Eine ganze Stadt trägt Schwarz-Gelb – und dann Trauer
Yannis ist da in diesem neuen T-Shirt, das eigentlich ein Kleid ist für den Jungen. Auf dem Hansaplatz gibt er den Stadionsprecher: „Und mit der Nummer 11 – Marcoooo Reuuuus!“ Fans in alten Uhu-Trikots sind gekommen oder den neongelben aus den 90ern. Ein Mann, auch in Gelb, hat sich bloß in seine Fahne gewickelt. Basti aus Würzburg ist angereist, der mit Alufolie dicke Henkelpötte gebastelt hat in der Hoffnung auf den echten, aus Silber, aber Gold wert. Eine einzelne Frau in rosa Zivil befragt die Schwarz-Gelben nach ihren Tipps, sie selbst wird wieder umschalten oder ab-, sie ahnt schon, sie wird es nicht mit ansehen können. Richard hat das Trikot von Bellingham angezogen, „mein Lieblingsspieler“, was soll er machen?
Die Fans sind aus Italien gekommen, aus Frankreich, den Niederlanden und Polen. Sind aus Ravensburg und Freiburg angereist, aus Bottrop und Viersen. Und aus Peine, wo die „Fuhsespacken“ ins Auto gestiegen sind. Sechs aus dem Fanclub sind in London, Robin bloß in Dortmund, er muss am Sonntag zum Junggesellenabschied. Robin spricht schon vor sieben ohne Stimme, dafür mit viel Bier intus. Was vielen so geht, die schon nicht mehr stehen können, als es vor den Leinwänden nun wirklich nicht mehr anders geht.

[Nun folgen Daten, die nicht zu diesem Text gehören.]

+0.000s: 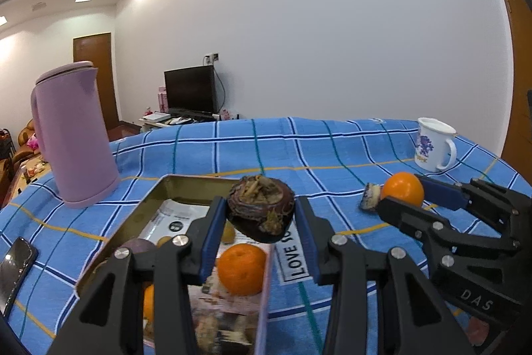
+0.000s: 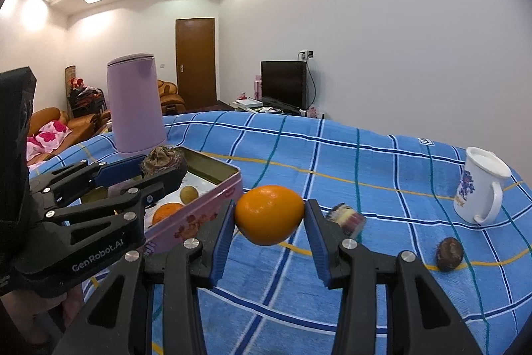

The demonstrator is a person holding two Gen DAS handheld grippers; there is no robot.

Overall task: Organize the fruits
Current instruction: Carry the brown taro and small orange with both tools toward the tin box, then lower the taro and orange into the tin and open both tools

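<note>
Over the pink tin (image 1: 159,188), the left tongs (image 1: 261,215) clamp a dark wrinkled fruit (image 1: 261,208), probably light and brittle. The right tongs (image 2: 269,215) squeeze a smooth firm orange (image 2: 269,214) at its widest part, above the tabletop (image 2: 382,162).

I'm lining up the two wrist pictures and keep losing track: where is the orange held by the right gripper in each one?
Left wrist view: the orange sits at the right, mid-height, between the right gripper's fingers, above the tablecloth.
Right wrist view: the orange is centre frame, clamped between the blue pads.
Shared landmark: the white mug, beyond the orange on the right in both.
</note>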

Erstes Public-Viewing für BVB-Fans seit sieben Jahren
Das letzte Public Viewing hatte es in Dortmund 2017 gegeben – vor ganzen sieben Jahren also, zum Pokalfinale gegen Frankfurt. Damals war die halbe Innenstadt ein einziges Rudelgucken, dazu kamen die Westfalenhallen. Die sind als Einzige übriggeblieben, und das hat Gründe: Auf dem Friedensplatz, seit den Meisterschaften der 90er-Jahre als Hotspot der Draußen-Gucker entdeckt und spätestens seit dem Champions-League-Sieg 1997 etabliert, läuft an diesem Wochen das Festival der Bierkultur. Die hat zwar auch etwas mit Fußball zu tun, es streiten sich „Finalbier“ und „Borussia“ um die Kunden, aber Leinwände gibt es hier diesmal nicht.

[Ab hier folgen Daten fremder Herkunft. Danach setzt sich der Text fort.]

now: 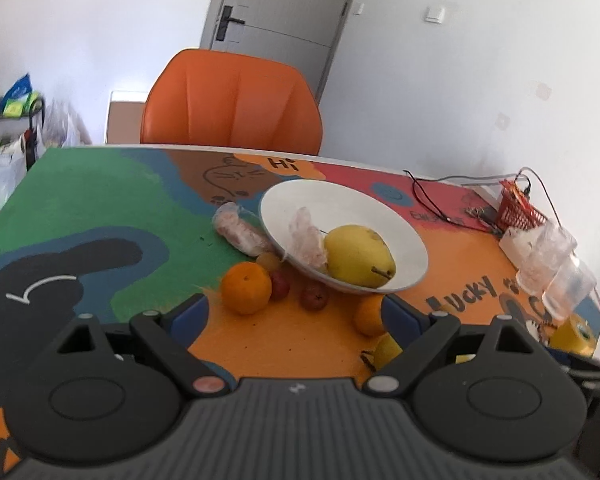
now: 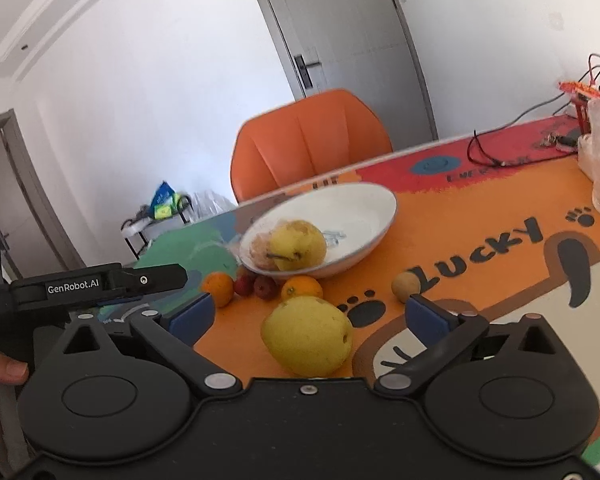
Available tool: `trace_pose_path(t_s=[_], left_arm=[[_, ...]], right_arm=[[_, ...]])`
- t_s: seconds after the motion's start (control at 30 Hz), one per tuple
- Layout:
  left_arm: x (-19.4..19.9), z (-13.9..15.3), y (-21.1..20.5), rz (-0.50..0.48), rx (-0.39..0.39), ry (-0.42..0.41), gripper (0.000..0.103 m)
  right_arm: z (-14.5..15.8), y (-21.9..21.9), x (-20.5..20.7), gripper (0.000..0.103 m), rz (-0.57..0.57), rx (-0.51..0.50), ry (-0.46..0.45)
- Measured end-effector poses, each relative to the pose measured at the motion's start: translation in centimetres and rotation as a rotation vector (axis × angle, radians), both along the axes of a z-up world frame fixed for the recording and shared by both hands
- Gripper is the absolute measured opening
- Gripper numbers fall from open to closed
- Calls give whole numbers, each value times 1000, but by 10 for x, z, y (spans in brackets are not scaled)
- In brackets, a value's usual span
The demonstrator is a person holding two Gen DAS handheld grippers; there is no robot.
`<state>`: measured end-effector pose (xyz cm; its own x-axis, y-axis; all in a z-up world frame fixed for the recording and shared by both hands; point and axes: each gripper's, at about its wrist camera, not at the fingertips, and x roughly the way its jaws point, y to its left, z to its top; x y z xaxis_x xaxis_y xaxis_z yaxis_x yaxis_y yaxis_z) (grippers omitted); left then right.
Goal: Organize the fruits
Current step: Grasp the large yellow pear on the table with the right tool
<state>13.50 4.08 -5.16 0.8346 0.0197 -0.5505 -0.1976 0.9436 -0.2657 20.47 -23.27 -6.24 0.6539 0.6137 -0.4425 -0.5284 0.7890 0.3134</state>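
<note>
A white bowl holds a yellow pear and a plastic-wrapped fruit. In front of it on the table lie an orange, two small red fruits, a second orange and a wrapped fruit. My left gripper is open and empty, short of these fruits. In the right wrist view the bowl is farther off. A second yellow pear lies between the fingers of my open right gripper. A small brown fruit lies to its right.
An orange chair stands behind the table. At the right are a red basket with wires, clear plastic cups and a yellow tape roll. The left gripper's body shows in the right wrist view.
</note>
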Motion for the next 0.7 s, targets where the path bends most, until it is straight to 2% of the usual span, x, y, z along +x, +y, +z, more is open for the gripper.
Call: trace_pose_path(t_s=[0.07, 0.2, 0.3, 0.7], left_arm=[[-2, 0, 0, -4, 7, -9, 92], [-6, -4, 0, -15, 11, -4, 92], [-6, -5, 0, -22, 25, 0, 92], [7, -18, 0, -48, 19, 33, 92]], right_arm=[[-4, 4, 5, 102, -4, -10, 23], [-7, 12, 3, 102, 18, -15, 8], [-11, 19, 2, 97, 36, -27, 13], [-27, 42, 19, 96, 59, -73, 31]])
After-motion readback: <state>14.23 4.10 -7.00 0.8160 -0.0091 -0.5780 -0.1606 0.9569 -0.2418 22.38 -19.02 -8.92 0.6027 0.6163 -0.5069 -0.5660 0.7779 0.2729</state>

Auch der Westfalenpark steht zum Finale nicht zur Verfügung – weil schon bald ein anderes Fußball-Ereignis beginnt: Auf dem Gelände der Bundesgartenschau von 1959 baut die Stadt für die Fußball-Europameisterschaft um, die in zwei Wochen startet, just seit dem ersten Juni. Auch am Stadion hängt schon die blaue EM-Werbung, fast überdeckt sie die Trophäen an der Wand des Borusseums. Der Henkelpott von 1997 ist bereits nicht mehr zu sehen. Also feiern sie wieder in zwei Westfalenhallen (11.000), auf dem Hansaplatz (an die 10.000) und erstmals auf dem Kirmesplatz am Fredenbaum (20.000). Und es ist, als sei die ganze Stadt das Stadion, es läuft schon ab den Mittagsstunden voll.
Enttäuschung herausgebrüllt, Jubel erstickt
Als es zu Ende geht, ist es auf allen diesen Fußballplätzen Dortmunds, als sei die Luft raus. Mehr als neun Stunden stehen viele schon da, haben gekämpft mit ihren Gefühlen, ihre Enttäuschung herausgebrüllt, den Jubel immer wieder erstickt. Nach dem 2:0 für Real wird es ruhig. Wer jetzt noch bleibt, steht einfach nur da. Gerade Männer weinen bitterlich. Die Schwarz-Gelben sind enttäuscht. Und müde. „Sieger der Herzen“, sagt Theresa, was man so sagt als „bester Fan“.
Rico strafft die Schultern. Die Freunde wollen nach Hause, sie ziehen den Trauernden am Ärmel. Eigentlich, sagt er, hätten die Borussen gut gespielt. Und dass sie überhaupt im Finale waren, „überraschend: Es war ein schöner Weg“.
Der Weg durch die Stadt fällt am Sonntag nun aus. Zum zweiten Mal binnen eines Jahres ist die Planung für den großen Autokorso vom Borsigplatz bis zum Dortmunder U für nichts gewesen.